Collected data entries:
■ ■ ■
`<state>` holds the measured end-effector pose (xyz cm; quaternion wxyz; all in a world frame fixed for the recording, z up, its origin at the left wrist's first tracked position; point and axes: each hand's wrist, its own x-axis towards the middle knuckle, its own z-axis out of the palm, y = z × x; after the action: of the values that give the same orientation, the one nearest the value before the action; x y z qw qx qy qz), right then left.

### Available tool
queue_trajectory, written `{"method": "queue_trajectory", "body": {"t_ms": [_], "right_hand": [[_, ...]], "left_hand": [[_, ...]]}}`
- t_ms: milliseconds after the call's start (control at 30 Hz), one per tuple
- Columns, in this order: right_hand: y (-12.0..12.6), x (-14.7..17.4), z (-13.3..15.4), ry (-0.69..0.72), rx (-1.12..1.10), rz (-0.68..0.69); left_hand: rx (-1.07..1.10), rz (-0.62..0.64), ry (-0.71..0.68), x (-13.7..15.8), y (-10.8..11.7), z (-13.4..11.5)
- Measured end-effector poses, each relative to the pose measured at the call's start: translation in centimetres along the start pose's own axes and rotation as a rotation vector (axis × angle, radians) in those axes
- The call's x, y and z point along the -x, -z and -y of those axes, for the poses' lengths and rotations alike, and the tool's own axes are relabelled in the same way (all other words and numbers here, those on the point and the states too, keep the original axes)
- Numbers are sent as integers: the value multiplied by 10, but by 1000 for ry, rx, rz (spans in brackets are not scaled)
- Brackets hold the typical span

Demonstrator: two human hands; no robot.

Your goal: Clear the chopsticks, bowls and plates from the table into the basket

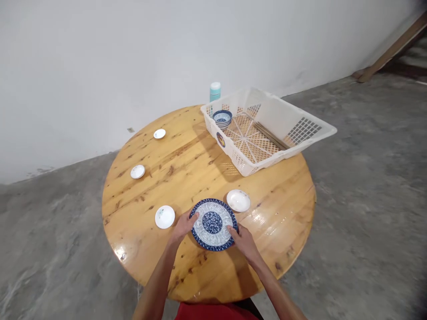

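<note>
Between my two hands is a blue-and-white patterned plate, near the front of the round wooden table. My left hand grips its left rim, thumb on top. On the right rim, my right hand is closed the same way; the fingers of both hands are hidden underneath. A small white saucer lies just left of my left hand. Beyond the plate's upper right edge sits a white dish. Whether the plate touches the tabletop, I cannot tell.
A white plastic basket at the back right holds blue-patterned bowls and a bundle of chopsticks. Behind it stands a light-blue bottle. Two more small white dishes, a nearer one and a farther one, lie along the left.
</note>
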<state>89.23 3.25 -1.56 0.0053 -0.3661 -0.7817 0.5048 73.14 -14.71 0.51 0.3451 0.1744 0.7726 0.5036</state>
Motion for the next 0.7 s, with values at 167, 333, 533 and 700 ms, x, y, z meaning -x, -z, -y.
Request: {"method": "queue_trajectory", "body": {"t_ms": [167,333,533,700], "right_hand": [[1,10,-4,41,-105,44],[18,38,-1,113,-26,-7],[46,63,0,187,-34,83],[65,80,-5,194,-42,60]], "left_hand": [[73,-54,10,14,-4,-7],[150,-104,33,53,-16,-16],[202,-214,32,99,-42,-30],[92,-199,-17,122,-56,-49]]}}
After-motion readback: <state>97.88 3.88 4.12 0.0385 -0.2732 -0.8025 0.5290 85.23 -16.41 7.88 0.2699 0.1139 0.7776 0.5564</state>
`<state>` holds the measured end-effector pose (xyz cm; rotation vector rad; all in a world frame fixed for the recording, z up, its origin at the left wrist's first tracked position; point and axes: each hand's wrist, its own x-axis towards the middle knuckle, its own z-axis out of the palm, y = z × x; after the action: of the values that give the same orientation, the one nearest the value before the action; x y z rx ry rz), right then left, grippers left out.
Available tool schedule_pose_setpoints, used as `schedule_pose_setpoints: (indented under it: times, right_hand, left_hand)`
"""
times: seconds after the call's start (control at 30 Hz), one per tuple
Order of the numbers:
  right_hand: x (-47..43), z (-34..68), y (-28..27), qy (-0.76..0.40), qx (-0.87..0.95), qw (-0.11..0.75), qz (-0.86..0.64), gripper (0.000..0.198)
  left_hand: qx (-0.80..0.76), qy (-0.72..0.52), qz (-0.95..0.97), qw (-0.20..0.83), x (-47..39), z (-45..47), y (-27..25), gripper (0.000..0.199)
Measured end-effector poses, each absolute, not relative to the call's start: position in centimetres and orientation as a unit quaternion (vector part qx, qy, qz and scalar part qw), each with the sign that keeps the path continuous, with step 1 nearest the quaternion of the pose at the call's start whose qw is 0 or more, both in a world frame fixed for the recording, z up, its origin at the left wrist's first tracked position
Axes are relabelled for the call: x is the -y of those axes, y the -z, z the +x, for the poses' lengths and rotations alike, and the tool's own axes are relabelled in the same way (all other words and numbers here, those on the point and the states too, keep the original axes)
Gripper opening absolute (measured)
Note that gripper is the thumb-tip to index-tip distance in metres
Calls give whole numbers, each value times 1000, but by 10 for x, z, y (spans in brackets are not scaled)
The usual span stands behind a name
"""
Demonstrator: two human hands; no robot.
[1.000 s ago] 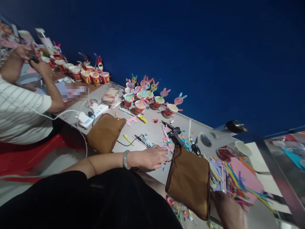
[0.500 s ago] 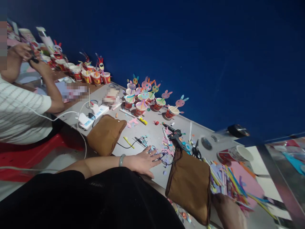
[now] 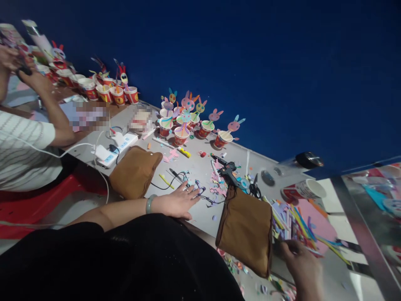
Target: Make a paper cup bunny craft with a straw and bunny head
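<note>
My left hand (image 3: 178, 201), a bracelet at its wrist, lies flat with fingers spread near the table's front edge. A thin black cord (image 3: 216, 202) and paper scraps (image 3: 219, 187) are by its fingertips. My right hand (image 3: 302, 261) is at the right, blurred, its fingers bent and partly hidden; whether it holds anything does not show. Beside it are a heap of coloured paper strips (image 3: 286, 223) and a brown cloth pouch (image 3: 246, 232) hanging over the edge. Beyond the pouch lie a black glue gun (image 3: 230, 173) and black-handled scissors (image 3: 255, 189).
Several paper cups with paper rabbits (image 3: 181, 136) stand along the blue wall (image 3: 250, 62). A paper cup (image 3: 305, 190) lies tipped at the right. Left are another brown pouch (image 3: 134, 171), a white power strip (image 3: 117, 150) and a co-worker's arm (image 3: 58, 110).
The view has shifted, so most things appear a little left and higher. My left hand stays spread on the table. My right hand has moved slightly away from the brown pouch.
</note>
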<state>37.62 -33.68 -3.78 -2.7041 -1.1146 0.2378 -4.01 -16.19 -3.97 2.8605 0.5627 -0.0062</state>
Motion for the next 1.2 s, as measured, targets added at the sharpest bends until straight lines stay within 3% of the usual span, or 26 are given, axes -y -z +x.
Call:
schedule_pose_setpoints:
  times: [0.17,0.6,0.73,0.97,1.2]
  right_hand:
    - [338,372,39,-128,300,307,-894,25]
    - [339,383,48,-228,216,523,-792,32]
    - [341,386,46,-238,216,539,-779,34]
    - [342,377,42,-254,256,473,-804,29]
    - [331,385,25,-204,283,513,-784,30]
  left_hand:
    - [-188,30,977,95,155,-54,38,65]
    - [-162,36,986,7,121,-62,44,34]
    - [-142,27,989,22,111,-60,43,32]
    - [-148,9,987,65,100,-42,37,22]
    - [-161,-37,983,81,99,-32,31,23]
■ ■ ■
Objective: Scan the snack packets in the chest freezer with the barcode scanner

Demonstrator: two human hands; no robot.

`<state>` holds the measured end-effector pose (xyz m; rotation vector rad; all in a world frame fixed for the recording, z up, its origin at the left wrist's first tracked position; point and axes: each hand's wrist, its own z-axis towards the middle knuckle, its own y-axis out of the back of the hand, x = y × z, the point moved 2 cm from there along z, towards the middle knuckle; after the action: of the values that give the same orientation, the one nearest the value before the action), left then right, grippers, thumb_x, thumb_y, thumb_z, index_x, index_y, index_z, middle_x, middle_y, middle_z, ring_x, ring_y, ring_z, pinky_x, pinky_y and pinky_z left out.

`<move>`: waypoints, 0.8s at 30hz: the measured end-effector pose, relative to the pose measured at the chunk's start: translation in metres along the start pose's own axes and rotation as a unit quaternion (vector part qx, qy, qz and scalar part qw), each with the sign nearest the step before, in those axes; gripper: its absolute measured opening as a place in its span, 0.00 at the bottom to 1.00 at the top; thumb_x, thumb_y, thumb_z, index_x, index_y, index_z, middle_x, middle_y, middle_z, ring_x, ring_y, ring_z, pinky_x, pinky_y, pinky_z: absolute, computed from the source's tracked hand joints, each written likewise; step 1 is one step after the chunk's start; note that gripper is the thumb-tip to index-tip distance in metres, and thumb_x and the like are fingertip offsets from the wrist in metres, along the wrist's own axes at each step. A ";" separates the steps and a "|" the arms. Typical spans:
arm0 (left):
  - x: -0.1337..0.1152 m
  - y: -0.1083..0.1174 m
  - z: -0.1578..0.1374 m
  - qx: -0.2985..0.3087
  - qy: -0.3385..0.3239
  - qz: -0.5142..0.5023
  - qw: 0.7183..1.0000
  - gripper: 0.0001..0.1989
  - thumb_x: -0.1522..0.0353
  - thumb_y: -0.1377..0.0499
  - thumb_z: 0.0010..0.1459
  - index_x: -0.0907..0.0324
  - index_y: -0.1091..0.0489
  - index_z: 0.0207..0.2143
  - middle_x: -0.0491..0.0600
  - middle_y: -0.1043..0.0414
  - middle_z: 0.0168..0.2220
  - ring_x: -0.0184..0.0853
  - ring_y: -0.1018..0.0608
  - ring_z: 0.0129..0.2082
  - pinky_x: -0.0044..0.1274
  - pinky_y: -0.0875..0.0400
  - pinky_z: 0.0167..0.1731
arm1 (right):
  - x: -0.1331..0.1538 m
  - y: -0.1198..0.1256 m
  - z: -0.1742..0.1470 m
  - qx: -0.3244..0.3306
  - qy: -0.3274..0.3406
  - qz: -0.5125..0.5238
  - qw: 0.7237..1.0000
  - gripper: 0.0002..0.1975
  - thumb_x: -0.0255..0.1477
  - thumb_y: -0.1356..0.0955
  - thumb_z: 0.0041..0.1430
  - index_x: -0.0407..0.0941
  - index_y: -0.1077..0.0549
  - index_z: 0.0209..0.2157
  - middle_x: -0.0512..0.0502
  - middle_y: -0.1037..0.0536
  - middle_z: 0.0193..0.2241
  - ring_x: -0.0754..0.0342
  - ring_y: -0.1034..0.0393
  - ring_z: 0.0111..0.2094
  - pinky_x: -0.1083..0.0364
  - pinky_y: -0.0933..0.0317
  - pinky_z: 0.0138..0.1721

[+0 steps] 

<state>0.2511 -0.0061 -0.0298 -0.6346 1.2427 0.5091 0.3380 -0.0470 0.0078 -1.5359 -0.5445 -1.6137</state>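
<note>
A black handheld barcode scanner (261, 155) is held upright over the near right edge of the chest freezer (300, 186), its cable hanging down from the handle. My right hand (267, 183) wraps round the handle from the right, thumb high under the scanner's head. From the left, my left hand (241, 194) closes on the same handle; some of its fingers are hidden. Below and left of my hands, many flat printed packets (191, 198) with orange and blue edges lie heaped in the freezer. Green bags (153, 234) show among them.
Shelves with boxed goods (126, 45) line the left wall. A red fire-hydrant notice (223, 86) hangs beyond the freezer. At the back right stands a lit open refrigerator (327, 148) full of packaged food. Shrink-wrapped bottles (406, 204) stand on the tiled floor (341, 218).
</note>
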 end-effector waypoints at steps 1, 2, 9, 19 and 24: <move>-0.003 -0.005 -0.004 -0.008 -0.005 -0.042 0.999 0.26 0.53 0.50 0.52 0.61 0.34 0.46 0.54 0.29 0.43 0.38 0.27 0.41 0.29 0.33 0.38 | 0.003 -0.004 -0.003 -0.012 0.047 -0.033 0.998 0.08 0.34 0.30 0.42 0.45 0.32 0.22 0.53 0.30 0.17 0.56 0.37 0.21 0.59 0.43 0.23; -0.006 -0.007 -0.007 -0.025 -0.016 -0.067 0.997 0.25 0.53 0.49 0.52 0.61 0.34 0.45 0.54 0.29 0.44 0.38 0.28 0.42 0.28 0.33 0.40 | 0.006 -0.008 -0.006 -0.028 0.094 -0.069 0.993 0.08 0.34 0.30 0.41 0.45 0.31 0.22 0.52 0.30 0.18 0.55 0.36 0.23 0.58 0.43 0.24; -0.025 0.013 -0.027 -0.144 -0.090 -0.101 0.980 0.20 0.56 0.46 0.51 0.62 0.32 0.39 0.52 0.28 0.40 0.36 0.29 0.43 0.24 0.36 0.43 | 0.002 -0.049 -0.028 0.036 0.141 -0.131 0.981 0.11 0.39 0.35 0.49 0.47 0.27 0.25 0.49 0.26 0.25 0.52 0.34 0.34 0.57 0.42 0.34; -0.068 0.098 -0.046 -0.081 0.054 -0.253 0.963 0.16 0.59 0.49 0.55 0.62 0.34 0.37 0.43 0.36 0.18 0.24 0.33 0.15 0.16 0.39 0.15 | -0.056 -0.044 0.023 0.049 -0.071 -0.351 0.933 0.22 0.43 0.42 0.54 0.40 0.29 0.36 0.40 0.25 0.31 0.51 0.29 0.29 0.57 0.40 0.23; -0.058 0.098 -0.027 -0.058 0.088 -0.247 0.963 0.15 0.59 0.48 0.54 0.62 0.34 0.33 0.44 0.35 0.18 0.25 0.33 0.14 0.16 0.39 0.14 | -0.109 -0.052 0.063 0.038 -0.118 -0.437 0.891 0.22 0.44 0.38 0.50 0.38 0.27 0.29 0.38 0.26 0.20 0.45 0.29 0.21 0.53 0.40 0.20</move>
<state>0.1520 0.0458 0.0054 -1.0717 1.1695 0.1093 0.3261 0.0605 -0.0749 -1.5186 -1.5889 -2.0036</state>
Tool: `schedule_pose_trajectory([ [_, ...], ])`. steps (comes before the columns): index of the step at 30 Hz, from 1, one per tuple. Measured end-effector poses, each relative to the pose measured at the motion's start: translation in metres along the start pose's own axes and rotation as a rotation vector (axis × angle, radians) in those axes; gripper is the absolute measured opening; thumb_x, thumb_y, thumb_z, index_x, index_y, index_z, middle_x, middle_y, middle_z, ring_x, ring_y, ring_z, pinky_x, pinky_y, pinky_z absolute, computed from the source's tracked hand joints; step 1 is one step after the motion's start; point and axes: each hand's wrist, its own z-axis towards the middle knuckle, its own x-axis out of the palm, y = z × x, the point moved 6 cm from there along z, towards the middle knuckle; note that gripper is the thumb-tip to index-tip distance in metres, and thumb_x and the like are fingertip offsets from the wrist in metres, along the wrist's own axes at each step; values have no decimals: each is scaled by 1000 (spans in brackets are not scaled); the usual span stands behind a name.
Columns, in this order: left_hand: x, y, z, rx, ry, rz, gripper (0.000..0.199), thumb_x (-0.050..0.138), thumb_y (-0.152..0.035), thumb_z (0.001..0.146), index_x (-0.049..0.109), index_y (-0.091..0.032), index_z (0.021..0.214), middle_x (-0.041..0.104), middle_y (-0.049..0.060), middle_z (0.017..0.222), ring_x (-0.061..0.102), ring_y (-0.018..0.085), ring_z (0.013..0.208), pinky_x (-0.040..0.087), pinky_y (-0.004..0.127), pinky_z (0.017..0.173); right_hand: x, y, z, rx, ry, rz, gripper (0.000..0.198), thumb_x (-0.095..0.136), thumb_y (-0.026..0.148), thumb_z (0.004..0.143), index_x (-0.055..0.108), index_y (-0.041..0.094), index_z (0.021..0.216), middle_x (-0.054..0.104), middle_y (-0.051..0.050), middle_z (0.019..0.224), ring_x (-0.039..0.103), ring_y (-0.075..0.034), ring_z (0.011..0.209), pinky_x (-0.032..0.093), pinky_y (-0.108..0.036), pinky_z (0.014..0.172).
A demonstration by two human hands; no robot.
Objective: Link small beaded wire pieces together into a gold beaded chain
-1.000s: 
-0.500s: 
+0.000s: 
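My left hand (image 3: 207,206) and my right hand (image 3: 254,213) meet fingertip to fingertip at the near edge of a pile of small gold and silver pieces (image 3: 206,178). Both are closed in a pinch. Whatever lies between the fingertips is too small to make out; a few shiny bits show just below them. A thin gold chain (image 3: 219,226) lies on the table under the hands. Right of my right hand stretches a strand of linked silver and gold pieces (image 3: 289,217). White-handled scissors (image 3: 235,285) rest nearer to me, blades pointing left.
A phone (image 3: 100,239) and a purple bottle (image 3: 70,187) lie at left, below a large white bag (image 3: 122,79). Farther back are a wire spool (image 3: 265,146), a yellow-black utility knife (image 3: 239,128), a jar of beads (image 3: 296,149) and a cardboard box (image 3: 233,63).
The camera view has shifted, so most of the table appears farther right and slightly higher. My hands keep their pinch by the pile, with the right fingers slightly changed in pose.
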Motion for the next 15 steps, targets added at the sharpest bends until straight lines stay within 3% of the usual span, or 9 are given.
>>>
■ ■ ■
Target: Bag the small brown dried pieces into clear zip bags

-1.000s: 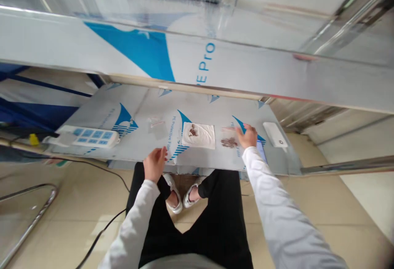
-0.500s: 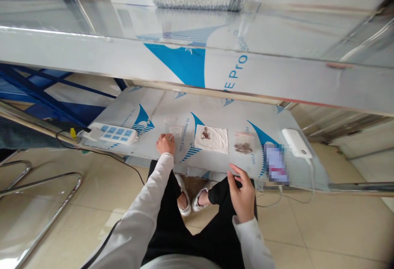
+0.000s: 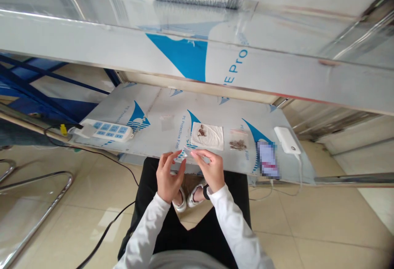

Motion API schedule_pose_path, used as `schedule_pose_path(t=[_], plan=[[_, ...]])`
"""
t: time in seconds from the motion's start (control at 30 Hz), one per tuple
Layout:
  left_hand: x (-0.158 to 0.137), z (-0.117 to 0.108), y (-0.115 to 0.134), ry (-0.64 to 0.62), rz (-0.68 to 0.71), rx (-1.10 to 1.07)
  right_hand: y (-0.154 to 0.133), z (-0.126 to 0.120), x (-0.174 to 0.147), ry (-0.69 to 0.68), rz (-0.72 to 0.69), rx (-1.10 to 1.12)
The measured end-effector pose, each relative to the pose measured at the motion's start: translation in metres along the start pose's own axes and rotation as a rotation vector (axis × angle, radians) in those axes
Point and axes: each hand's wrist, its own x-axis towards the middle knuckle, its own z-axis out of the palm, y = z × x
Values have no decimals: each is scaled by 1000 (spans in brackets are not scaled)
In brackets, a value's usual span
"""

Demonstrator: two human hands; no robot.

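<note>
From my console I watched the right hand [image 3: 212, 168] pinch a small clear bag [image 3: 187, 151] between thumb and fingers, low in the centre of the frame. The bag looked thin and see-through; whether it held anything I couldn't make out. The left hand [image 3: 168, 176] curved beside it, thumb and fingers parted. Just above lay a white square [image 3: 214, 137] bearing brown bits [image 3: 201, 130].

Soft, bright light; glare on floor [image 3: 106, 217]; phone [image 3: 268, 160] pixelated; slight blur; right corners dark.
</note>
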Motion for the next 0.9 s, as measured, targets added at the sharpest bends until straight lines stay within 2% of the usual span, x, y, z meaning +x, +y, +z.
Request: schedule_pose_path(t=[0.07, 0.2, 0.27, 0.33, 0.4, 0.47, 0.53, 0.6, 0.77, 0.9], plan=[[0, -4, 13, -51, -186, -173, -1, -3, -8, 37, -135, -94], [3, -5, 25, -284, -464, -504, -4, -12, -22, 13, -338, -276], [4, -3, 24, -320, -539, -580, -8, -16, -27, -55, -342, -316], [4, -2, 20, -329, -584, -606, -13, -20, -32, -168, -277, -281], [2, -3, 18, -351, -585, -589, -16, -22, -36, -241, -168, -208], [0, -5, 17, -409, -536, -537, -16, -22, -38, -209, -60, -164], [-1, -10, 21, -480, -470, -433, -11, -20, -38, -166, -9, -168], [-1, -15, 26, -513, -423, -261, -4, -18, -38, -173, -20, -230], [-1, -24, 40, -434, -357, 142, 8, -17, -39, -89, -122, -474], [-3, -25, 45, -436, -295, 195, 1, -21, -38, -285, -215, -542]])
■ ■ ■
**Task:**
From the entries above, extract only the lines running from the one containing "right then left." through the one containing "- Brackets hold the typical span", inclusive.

**The answer:**
`<state>` holds the measured end-effector pose (xyz cm; quaternion wxyz; all in a world frame fixed for the recording, z up, its origin at the left wrist's first tracked position; point and axes: each hand's wrist, its own x-axis towards the middle knuckle, its own z-axis out of the palm, y = z × x; after the action: of the values that give the same orientation, the one nearest the value before the action; x y z qw qx qy qz), right then left.

### Available tool
queue_trajectory, written `{"method": "queue_trajectory", "body": {"t_ms": [_], "right_hand": [[_, ...]], "left_hand": [[_, ...]]}}`
- t_ms: milliseconds after the call's start (control at 30 Hz), one per tuple
- Columns, in this order: right_hand: y (-12.0..12.6), x (-14.7..17.4), z (-13.3..15.4), ry (-0.69..0.72), rx (-1.12..1.10), rz (-0.68..0.69); left_hand: rx (-1.07..1.10), rz (-0.62..0.64), ry (-0.71..0.68), x (-13.7..15.8), y (-10.8..11.7), z (-13.4..11.5)
- Measured end-effector poses, each relative to the pose measured at the call's start: translation in centimetres along the start pose's own axes and rotation as a rotation vector (axis × angle, radians) in those axes
- The call's x, y and z point along the -x, -z and -y of those axes, for the poses' lengths and rotations alike, and the tool's own axes are relabelled in the same way (all other words and numbers here, those on the point and the states too, keep the original axes)
- Numbers are sent as integers: the value multiplied by 10, but by 1000 for ry, rx, rz (spans in brackets are not scaled)
- Brackets hold the typical span

No more work is needed on this exercise.